Opinie

Technologische vooruitgang dreigt werknemersrechten te ondermijnen

Technologische vooruitgang levert welvaart op en biedt kansen, maar Amerik Klapwijk en Catelijne Muller wijzen ook op een schaduwzijde. De digitale platforms zoals Uber en Deliveroo halen zekerheden bij de werknemer weg en geven er risico’s voor in de plaats.

Amerik Klapwijk en Catelijne Muller
28 June 2018 09:21Gewijzigd op 16 November 2020 13:38
„De wijze waarop sommige platforms hun verdienmodel vormgeven, staat op gespannen voet met de grote verworvenheden uit het verleden.” Foto: Deliveroobezorgers protesteren tegen hun werkomstandigheden in Brussel op 27 januari. beeld EPA, Stephanie Lecocq
„De wijze waarop sommige platforms hun verdienmodel vormgeven, staat op gespannen voet met de grote verworvenheden uit het verleden.” Foto: Deliveroobezorgers protesteren tegen hun werkomstandigheden in Brussel op 27 januari. beeld EPA, Stephanie Lecocq

Een klein stapje terug naar het begin van de 19e eeuw: de eerste industriële revolutie. De start van groeiende welvaart, meer welzijn en een steeds mondigere werknemer. Aan het begin van deze revolutie waren werknemers nog blij met elke soort werk die ze konden krijgen en hier werd grif gebruik (of eerder misbruik) van gemaakt. Lage lonen, lange werkdagen, ongezonde werkomstandigheden en geen bescherming tegen ontslag waren de norm. Het zou nog tientallen jaren duren voordat de eerste stappen naar betere arbeidsomstandigheden, hogere lonen en bescherming van werknemers gezet werden.

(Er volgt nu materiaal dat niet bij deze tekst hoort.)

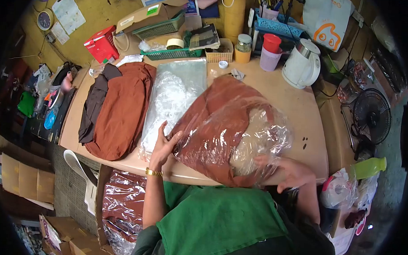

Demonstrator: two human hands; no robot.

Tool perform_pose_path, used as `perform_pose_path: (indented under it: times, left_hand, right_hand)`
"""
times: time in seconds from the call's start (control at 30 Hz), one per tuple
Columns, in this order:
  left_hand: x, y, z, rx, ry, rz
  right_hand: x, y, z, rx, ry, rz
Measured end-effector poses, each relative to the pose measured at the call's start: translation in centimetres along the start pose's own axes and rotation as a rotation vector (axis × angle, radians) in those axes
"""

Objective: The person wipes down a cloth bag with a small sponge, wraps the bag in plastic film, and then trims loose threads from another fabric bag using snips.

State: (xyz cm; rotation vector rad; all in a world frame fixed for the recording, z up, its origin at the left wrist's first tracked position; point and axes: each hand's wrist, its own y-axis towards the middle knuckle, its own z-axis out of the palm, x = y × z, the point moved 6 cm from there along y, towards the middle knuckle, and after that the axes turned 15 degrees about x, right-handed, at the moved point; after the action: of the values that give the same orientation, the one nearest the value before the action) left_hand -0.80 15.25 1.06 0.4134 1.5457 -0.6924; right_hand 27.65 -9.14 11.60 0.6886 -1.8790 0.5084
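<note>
A folded reddish-brown cloth garment lies slantwise on the table inside a clear plastic bag; a beige patch shows at its right end. My left hand, with a gold-coloured watch at the wrist, is at the bag's left edge, fingers apart and thumb against it. At the bag's lower right, my right hand has its fingers stretched out, partly behind the clear film, thumb apart. Between the bagged garment and a stack of brown cloth lies a pile of flat clear bags.
Along the back stand green baskets, a lidded jar, a purple cup and a white kettle. A carton of wrapped brown pieces is below the front edge. A fan stands at right.
</note>
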Motion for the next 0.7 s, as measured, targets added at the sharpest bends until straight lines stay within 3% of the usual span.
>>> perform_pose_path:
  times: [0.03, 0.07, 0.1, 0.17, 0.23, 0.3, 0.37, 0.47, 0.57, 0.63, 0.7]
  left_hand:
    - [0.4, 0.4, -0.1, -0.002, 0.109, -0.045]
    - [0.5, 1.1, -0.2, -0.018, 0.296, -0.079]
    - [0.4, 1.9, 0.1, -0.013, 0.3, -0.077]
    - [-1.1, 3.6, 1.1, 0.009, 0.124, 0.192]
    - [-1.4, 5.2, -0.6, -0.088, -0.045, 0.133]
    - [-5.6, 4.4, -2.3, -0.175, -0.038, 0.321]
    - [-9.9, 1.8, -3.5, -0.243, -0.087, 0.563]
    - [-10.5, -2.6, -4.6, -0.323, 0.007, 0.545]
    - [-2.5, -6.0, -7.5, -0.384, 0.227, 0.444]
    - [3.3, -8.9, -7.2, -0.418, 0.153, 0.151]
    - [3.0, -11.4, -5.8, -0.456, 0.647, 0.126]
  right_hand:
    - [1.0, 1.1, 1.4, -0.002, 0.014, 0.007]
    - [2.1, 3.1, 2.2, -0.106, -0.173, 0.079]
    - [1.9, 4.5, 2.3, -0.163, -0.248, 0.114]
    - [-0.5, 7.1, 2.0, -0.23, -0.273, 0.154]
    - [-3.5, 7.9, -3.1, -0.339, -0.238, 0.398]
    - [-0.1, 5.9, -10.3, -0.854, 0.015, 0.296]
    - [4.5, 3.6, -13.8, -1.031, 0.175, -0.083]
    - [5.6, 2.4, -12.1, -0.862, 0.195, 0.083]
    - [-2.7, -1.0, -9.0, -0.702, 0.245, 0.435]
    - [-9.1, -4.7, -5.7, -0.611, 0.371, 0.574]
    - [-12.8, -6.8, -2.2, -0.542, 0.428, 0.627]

Wat nu als normaal wordt ervaren, was niet zo heel lang geleden nog ondenkbaar. Het stakingsrecht, de cao, loondoorbetaling bij ziekte, ontslagbescherming, zwangerschapsverlof, arbowetgeving – allemaal dateren ze uit de 20e eeuw. De vijfdaagse werkweek is in Nederland in 1960 ingevoerd, het minimumloon pas in 1968. Die verworvenheden hebben van ons land een van de meest welvarende landen ter wereld gemaakt.

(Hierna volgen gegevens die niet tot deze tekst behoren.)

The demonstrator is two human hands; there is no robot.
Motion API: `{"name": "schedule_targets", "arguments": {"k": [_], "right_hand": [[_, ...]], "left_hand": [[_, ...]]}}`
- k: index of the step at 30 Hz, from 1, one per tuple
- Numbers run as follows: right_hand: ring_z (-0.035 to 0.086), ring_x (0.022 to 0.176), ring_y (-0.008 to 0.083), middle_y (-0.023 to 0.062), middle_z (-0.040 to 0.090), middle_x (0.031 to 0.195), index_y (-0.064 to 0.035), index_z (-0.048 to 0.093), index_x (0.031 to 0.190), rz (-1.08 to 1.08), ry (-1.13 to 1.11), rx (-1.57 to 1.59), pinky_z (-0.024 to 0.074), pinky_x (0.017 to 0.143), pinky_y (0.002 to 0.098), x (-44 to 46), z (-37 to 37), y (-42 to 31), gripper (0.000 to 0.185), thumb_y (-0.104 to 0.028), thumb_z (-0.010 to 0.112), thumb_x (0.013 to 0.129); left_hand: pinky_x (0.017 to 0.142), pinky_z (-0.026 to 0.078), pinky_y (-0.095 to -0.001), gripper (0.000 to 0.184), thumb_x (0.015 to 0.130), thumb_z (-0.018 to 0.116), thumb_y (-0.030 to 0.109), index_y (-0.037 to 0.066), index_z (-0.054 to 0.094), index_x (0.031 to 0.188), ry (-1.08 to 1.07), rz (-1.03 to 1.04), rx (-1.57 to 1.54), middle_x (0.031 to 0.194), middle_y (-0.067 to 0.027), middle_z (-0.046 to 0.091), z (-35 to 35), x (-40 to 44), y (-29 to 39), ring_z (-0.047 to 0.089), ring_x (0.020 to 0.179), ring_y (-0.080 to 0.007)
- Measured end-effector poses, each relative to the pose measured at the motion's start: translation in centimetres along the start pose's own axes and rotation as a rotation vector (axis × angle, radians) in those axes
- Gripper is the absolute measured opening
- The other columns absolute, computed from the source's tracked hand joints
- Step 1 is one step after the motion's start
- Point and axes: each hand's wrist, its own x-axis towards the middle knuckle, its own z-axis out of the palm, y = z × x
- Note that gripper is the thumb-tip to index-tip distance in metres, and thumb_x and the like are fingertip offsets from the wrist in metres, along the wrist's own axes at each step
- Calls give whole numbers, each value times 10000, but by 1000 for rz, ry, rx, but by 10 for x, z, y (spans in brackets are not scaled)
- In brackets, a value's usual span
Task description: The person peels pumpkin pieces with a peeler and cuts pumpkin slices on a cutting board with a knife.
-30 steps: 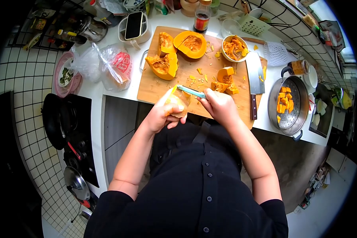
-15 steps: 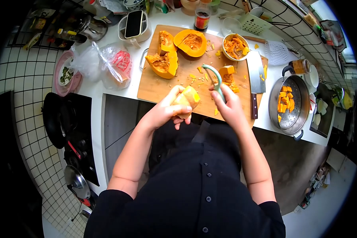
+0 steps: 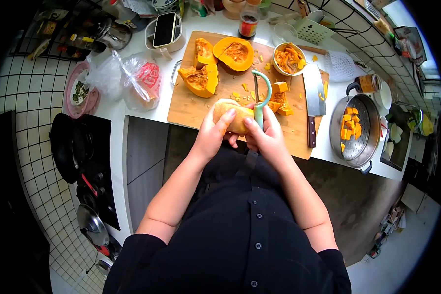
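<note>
A pumpkin chunk (image 3: 234, 116) with pale skin and a yellow peeled patch sits in my left hand (image 3: 212, 131), fingers wrapped round it. My right hand (image 3: 268, 133) grips the handle of a light green peeler (image 3: 264, 94), its blade pointing up and away from me. The right thumb also presses on the chunk's right end. Both hands are over the near edge of the wooden cutting board (image 3: 181, 111). On the board lie larger pumpkin pieces (image 3: 199, 81), a pumpkin half (image 3: 234, 53), a smaller cut piece (image 3: 281, 100) and scattered peel bits.
A cleaver (image 3: 313, 98) lies on the board's right side, below a bowl of pumpkin scraps (image 3: 289, 59). Farther right, a steamer pot (image 3: 338, 130) holds pumpkin cubes. Plastic bags (image 3: 142, 81) stand left of the board; a phone (image 3: 165, 29) rests on a container behind.
My hands have come together. The peeler moved left beside the pumpkin chunk, which has been turned in my left hand, and my right thumb now touches it.
</note>
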Motion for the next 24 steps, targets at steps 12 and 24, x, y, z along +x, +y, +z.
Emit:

Toch dreigen innovatieve oplossingen op de arbeidsmarkt deze zekerheden bij werknemers weg te halen. Platformwerk, met bekende digitale platforms zoals Deliveroo (maaltijdbezorging), Uber (taxidiensten) en Helpling (schoonmaakwerk), heeft in de afgelopen jaren een gestage groei doorgemaakt. Een aantal van deze platforms heeft ervoor gekozen risico’s en kosten zo veel mogelijk af te wentelen op de werkende, waarbij de nadruk gelegd wordt op de vermeende ‘wens’ van werkenden om flexibel te zijn. Voor werknemers is het fijn om de werkuren zo in te delen dat het privéleven goed georganiseerd kan worden, maar niet om dat als argument te gebruiken om zekerheden bij hen weg te halen en er risico’s voor terug te geven.

Vakantiedagen

Veel platforms stellen zich op het standpunt dat ze slechts een ‘intermediair’ zijn tussen vraag en aanbod, en geen werkgever. Dit betekent dat zij geen sociale premies afdragen, geen pensioenpremies betalen en geen ontslagbescherming, betaalde vakantiedagen en (al dan niet betaald) zorg- of zwangerschapsverlof bieden. Hiermee wentelen ze niet alleen kosten af op de platformwerker (die er overigens meestal voor kiest zich niet zelfstandig te verzekeren, noch pensioen op te bouwen), maar leggen ze ook het risico van scherpe concurrentie op prijs en van pieken en dalen in het werkaanbod bij de platformwerker. Risico’s die normaal gesproken tot het gewone bedrijfsrisico horen.

Tijd besteed aan het wachten op werk, het zoeken naar werk op het platform en bijvoorbeeld het ‘leeg’ rijden (zonder passagiers of bestelling) wordt niet vergoed. Deze constructie is feitelijk een vorm van stukloon. Daarmee is zelfs een hernieuwde strijd voor een minimumloon gestart.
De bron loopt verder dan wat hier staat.